As the Community Foods Market gets closer to opening, it aims to give West Oakland residents access to good food and it has already had other impacts as well.

“One good thing I saw already is that it’s bringing more jobs” said Roseanna McCoy-Futch, an Oakland native who invested in the Community Foods Market, who noted that she hopes the wages workers make will allow them to stay in the community that, like the rest of the Bay Area, is seeing rising rents.

The Community Foods Market has already hired at least 40 employees, with its starting hourly pay for entry-level employees at $15. Full-time employees, who work at least 30 hours per week, also get a medical plan after 90 days of employment, according to Ahmadi.

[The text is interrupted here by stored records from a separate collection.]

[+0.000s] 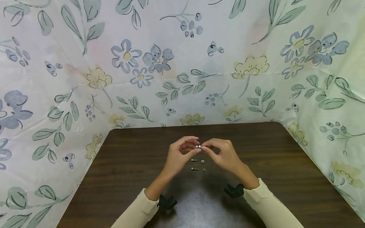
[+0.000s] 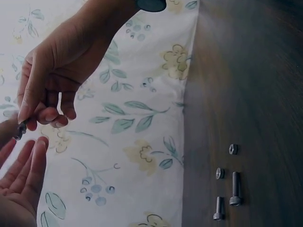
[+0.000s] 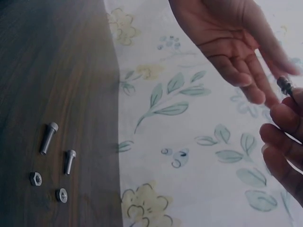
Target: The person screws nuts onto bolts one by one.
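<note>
Small bolt (image 1: 198, 146) held above the table (image 1: 128, 164)
Right hand (image 1: 223, 153) pinches it, left hand (image 1: 180, 153) is loosely spread, thumb at it; two loose bolts (image 3: 49, 138) and two nuts (image 3: 36, 178) lie below

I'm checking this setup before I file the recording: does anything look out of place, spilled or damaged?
Nothing stands out. The two bolts lie roughly parallel on the table, with the two nuts beside them, and the left hand and right hand hold a small metal piece. Fine damage would be too small to tell.
</note>
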A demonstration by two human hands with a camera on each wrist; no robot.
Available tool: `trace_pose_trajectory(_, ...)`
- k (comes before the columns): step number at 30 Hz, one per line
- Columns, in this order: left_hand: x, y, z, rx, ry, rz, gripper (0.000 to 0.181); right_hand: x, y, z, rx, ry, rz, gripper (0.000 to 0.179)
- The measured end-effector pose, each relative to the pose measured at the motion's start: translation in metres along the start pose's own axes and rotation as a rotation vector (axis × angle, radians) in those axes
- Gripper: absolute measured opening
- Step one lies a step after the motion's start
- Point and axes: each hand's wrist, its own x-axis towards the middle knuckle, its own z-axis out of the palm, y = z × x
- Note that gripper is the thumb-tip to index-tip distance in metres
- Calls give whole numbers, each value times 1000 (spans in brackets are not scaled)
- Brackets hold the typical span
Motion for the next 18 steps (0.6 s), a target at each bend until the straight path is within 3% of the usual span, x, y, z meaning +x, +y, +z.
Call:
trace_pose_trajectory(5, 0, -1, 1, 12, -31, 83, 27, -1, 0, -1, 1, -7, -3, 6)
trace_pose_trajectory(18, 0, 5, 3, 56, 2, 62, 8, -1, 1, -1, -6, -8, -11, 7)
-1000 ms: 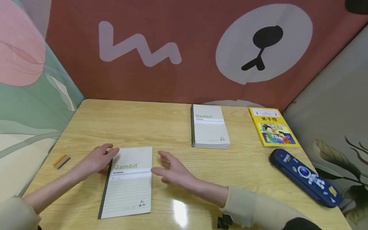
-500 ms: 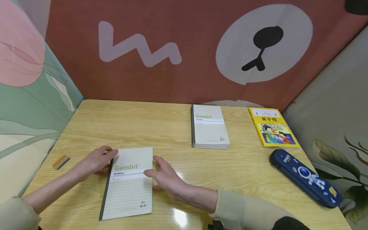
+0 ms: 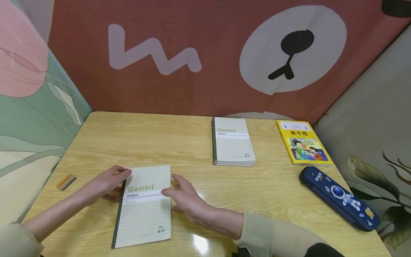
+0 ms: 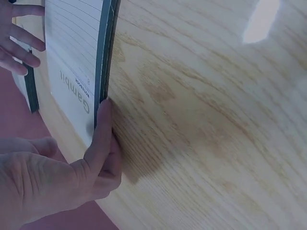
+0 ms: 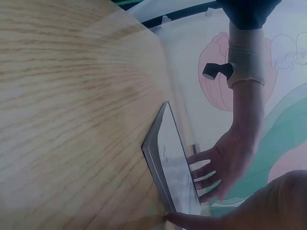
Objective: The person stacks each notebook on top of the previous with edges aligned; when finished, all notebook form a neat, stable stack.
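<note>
A white Gambit notebook [image 3: 146, 214] with a dark spine lies on the table, between both hands. Seen from the left wrist, its spine edge shows more than one layer. My left hand [image 3: 107, 182] is at the upper part of the spine; in the left wrist view a finger [image 4: 101, 134] touches the spine while the thumb stays apart. On the opposite side, my right hand [image 3: 189, 200] has its fingers spread along the notebook's right edge. The right thumb reaches over the cover in the head view. Neither hand curls round the notebook.
A stack of Gambit notebooks [image 3: 233, 142] lies at the back of the wooden table [image 3: 154, 139]. To its right are a yellow book [image 3: 303, 142] and a navy space-themed pencil case [image 3: 339, 198]. A small orange-and-grey eraser [image 3: 66, 182] lies left of my left forearm.
My right hand has moved left from beside the notebook to its right edge. The notebook has shifted slightly toward me. My left hand has stayed at the spine.
</note>
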A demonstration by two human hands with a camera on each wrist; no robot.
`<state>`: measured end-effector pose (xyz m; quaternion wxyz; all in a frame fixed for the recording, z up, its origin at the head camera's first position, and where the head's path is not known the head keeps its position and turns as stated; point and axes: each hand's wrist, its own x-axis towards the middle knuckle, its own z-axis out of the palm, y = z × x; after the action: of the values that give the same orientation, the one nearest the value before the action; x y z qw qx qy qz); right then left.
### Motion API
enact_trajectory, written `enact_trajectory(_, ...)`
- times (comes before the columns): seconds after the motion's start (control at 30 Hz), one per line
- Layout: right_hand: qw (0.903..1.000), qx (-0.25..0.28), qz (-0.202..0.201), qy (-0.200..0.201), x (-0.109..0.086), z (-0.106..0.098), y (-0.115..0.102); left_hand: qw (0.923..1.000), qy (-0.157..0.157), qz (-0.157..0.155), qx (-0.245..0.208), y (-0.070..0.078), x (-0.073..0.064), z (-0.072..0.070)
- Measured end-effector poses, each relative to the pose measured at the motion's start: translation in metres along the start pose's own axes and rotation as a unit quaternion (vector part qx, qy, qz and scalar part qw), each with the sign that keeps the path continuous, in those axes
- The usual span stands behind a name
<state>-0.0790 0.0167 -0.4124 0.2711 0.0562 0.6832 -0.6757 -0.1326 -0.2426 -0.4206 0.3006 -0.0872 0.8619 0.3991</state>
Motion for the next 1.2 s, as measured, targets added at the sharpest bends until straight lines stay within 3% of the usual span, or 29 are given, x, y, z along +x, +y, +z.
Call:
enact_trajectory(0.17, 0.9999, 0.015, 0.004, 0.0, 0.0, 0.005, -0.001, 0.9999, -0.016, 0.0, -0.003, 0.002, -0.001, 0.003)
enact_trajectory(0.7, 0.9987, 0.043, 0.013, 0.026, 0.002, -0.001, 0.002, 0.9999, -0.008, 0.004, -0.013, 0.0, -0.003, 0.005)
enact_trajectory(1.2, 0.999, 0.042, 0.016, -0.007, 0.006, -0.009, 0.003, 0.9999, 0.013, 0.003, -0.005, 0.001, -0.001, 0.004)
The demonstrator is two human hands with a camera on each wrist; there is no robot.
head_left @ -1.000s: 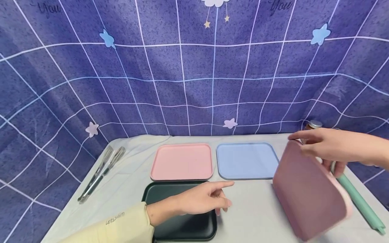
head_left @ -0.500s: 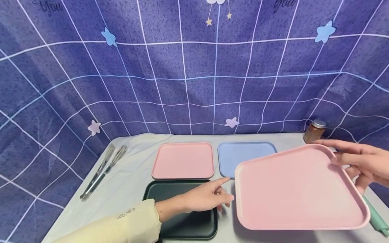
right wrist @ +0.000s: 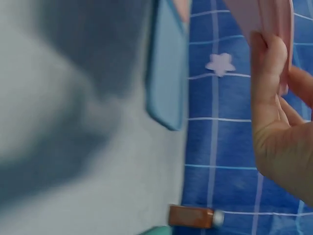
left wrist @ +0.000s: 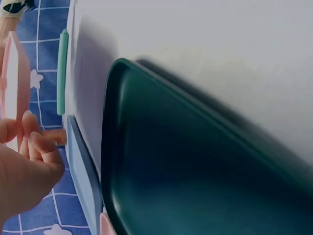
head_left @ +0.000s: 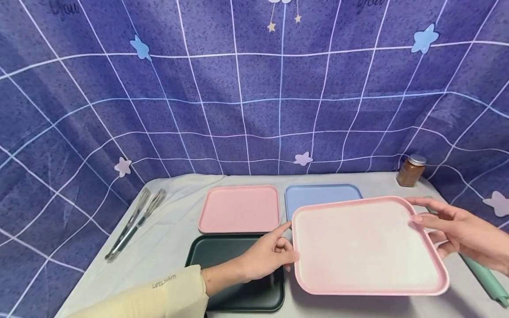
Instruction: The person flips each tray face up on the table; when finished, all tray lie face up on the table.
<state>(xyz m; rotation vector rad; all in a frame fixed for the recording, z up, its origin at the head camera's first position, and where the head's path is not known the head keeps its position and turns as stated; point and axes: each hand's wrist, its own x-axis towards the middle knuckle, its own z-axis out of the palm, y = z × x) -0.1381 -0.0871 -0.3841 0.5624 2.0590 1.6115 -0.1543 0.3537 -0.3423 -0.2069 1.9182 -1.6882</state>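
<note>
A pink tray (head_left: 366,247) is held up tilted above the right half of the table, its pale inner face toward the head camera. My left hand (head_left: 264,256) pinches its left rim; in the left wrist view the thumb and fingers lie on either side of the tray's edge (left wrist: 19,93). At the opposite end, my right hand (head_left: 465,234) grips the rim with the thumb on the front and fingers behind. Under my left forearm lies a dark green tray (head_left: 234,291). A blue tray (head_left: 318,194) is partly hidden behind the held one.
A second pink tray (head_left: 240,210) lies at the back, left of the blue one. Metal tongs (head_left: 135,225) rest at the left edge. A brown jar with a silver lid (head_left: 411,171) stands at the back right, and a green roll (head_left: 483,278) lies along the right edge.
My right hand has turned the pink tray from nearly edge-on to facing the camera and brought it left. My left hand, earlier apart from it, now holds its left rim.
</note>
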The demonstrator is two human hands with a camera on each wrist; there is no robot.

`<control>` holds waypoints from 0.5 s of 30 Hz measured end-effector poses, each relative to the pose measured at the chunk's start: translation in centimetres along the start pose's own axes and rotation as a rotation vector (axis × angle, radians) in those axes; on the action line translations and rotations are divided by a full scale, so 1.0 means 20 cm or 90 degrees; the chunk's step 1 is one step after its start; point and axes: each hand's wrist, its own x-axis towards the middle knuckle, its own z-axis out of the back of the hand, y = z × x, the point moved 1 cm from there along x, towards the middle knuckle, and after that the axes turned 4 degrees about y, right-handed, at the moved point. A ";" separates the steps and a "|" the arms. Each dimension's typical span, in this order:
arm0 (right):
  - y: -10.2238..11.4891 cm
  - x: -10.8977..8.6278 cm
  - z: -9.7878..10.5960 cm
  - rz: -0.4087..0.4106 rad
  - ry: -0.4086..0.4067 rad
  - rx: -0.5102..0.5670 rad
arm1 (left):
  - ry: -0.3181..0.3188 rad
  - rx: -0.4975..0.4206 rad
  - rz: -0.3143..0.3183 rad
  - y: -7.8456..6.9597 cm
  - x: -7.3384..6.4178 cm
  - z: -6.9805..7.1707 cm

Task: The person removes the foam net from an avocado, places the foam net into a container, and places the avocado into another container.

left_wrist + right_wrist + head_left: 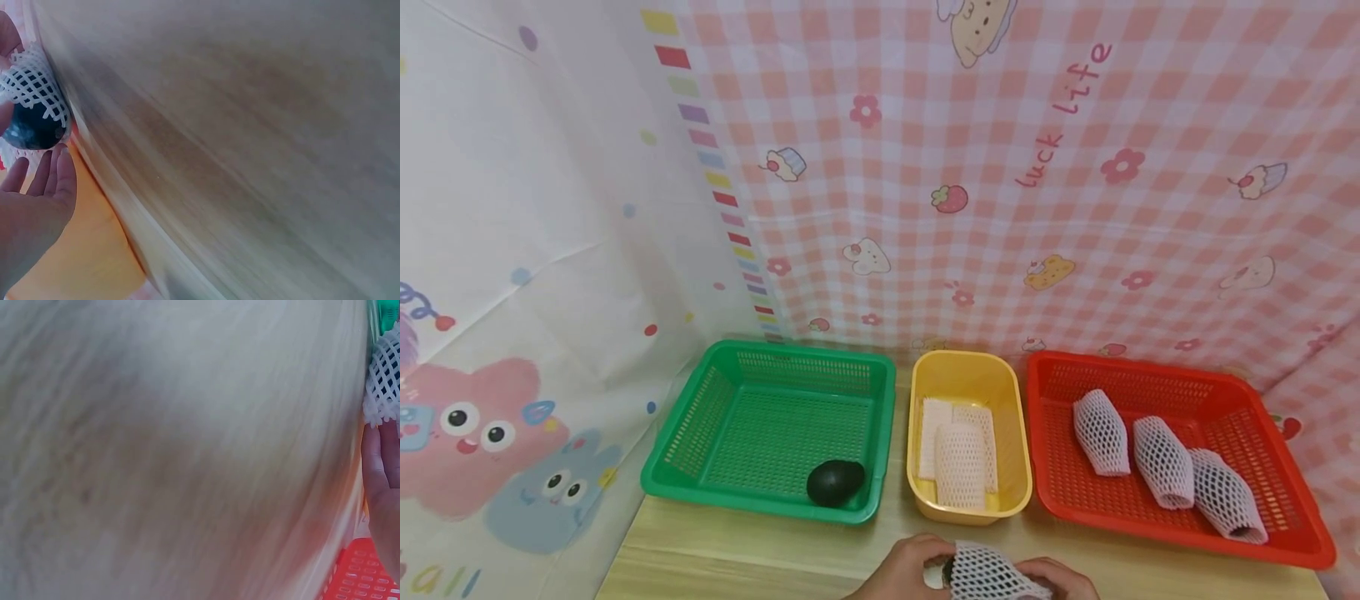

“I would say 80% are not just from the neighborhood but within a half a mile,” he said. “I wanted local and we did even better than I thought we would.”

“Access to local, healthy, affordable food should be a right and not a privilege.”

Ahmadi, who has been rooted in the West Oakland community for years, said the accidental hyperlocal hiring is a point of pride.

“As you have folks coming in who know these folks because it’s their neighbor, their cousin, their whatever relation, or they’ve known them forever,” he said. “It’s a way to take the customer service to the next level because they already know them.”

The high number of local employees is something, Ahmadi said, he hopes to sustain, in addition to the business as a whole.

“We want to get profitable so we can reinvest those profits back into programs, better wages, and be here for the long term,” he said.

Community Foods Market will be open from 8 a.m. to 8 p.m, daily. The hours at Front Porch Café will be 7 a.m. to 9 p.m., daily. On June 1, from 11 a.m. to 4 p.m., Community Foods Market will hold its official grand opening with a free street festival right in front of the store. There will be live performances from musicians including Jonah Melvon and West Coast Blues Society, food and drink samples, community mural painting and other activities.